Dan begitulah kenyataannya, alih-alih berkeliling, Amelya memilih duduk di salah satu kursi, di depan deretan koleksi mobil Ford yang berjajar-jajar rapi.
Ia mengamati teman-temannya yang sedang berpotret atau berselfi ria di antara mobil itu sambil tersenyum-senyum. Ia tak habis pikir, kenapa orang suka menghabiskan memori kamera HP-nya hanya untuk berselfi ria. Oke, baik, kalau berfoto satu atau dua kali boleh, tapi kalau berulang kali?
"Amely, Amelya, sini kufoto!" suara Vina.

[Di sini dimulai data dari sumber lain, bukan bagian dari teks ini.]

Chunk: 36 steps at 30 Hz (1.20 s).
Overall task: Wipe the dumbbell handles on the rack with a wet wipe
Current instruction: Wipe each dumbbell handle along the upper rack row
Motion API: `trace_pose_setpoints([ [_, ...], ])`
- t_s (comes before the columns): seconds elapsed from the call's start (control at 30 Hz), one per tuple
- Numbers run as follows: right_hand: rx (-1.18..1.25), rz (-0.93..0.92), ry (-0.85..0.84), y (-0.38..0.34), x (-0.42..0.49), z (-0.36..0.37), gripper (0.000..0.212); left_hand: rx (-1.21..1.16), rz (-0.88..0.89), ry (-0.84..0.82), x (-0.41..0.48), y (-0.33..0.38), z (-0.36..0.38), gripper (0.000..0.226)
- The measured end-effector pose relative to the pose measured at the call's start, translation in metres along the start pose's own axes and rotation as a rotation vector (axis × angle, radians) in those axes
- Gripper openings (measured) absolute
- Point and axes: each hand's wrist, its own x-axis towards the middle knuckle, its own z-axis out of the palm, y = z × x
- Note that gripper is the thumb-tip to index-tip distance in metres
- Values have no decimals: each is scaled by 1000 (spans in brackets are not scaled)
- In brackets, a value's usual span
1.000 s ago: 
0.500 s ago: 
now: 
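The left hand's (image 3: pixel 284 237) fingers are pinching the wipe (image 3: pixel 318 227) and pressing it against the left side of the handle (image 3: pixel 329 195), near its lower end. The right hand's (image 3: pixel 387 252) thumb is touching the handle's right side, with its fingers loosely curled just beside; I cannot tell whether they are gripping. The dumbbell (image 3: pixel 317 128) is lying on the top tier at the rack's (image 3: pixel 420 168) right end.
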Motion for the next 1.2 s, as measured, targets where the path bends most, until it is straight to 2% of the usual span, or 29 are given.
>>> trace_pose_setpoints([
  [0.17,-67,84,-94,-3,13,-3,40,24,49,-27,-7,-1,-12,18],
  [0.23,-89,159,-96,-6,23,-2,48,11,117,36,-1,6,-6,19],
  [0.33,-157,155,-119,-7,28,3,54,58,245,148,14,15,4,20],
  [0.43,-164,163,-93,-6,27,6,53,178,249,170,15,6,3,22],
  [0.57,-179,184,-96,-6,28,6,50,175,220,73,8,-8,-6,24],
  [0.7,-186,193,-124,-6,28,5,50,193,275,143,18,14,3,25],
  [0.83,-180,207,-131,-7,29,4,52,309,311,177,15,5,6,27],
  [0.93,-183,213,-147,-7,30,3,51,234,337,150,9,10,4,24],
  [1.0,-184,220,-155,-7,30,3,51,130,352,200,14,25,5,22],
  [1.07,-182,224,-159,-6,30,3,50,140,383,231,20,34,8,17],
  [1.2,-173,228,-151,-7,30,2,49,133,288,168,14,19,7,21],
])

Amelya menoleh ke sumber suara dan melihat Vina sudah membidiknya dengan kamera HP-nya, yang ini membuat Amelya segera menghadap ke arah kamera, mengangkat kedua jarinya, memasang gaya seperti gadis Korea atau gadis Jepang yang berpose saat mau difoto. Itulah refleks semua orang, pikir Amelya, daripada memikirkan gaya yang lebih sulit atau tidak bergaya sama sekali, padahal di sisi lain dia harus menyenangkan pihak yang memfoto.
"Vina, kok kamu malah memfotoku?" tanya Amelya.Â
"Aku gemes sama kamu, kita sibuk berfoto, kamu malah bengong. Ya nggak nyalahin juga sih, lagi nggak enak badan." kata Vina lagi.

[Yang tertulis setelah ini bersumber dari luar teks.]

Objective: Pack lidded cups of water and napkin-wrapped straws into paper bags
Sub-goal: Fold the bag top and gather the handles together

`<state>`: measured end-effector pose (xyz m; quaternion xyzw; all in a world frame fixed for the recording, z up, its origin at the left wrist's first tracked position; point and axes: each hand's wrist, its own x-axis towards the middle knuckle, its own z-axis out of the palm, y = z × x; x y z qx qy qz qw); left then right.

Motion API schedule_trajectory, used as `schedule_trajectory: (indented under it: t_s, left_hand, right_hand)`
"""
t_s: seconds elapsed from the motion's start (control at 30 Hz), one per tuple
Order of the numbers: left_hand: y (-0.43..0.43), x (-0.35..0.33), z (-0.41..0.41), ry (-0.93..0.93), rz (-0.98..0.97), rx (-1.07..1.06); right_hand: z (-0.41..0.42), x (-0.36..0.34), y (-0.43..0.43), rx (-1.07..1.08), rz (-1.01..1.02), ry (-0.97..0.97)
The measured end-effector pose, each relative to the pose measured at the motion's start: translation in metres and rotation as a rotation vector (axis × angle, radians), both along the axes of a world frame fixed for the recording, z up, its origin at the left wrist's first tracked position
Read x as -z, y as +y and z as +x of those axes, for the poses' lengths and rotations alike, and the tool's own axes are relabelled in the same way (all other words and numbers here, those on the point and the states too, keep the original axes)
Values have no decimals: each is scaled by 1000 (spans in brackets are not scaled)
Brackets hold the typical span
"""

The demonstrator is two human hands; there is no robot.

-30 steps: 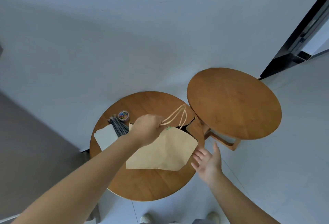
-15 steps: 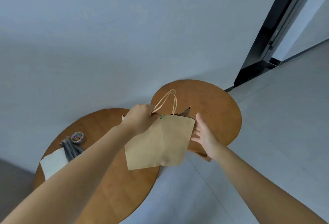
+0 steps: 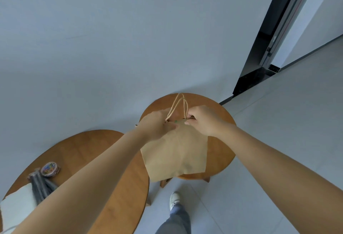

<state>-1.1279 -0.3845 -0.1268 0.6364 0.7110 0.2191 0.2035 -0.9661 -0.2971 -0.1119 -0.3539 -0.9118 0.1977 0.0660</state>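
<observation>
A flat brown paper bag (image 3: 176, 152) hangs between both hands over the far, right-hand round table (image 3: 220, 141). Its paper is matte and smooth, with one soft vertical crease down the near face, straight side edges and a squared lower edge. Two loops of twisted paper cord (image 3: 177, 107) stand up from its top, and a small green mark sits at the top edge. Whether the bag touches the tabletop cannot be told.

The left hand (image 3: 156, 127) grips the bag's top left corner, fingers curled round the edge and thumb pressed on the near face. The right hand (image 3: 203, 120) pinches the top right of the rim, its fingers bent and tucked in at the mouth. The mouth shows only a thin dark slit.

Both tables are round, of warm orange-brown wood with a smooth, faintly glossy top and a rounded rim. The bag's bottom corner reaches past the near rim of the right table, above the narrow gap to the left table (image 3: 83, 150).

On the left table's left side lie a bundle of thin grey straws (image 3: 39, 185), a stack of soft white napkins (image 3: 16, 209) beneath them, and a small round tin (image 3: 50, 167) with a colourful lid just beyond.

A white shoe (image 3: 174, 199) and a grey trouser leg stand on the pale floor tiles near the tables. To the right the floor lies wide, running to a black door frame (image 3: 272, 35); behind the tables is a plain pale wall.
</observation>
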Motion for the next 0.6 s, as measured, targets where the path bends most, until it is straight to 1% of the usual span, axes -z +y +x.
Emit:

Amelya tersenyum. "Aku justru menikmati pemandangan yang langka ini, melihat kalian berfoto dengan berbagai gayanya."
"Ha..Oke!" kata Vina sambil tertawa. "Silakan istirahat lagi!"
Vina berlalu, dan Amelya mengamati kepergian Vina dengan rasa bersyukur, punya sahabat seperti Vina, yang sangat sayang dan perhatian kepadanya.
Dia memikirkan kembali perkataan beberapa orang yang mengatakan bahwa dia adalah orang yang keras kepala. Itulah kenapa semua orang menjauhinya.Â
Lalu, terlintas lagi di pikirannya, tentang hubungannya dan Anggara saat ini. Amelya sempat berpikir bahwa kehidupan ini seharusnya sederhana, tidak sekompleks itu. Dia pikir, dia hanya perlu menjalankan perannya sebagai seorang wanita, menemukan jodoh, saling jatuh cinta, beres.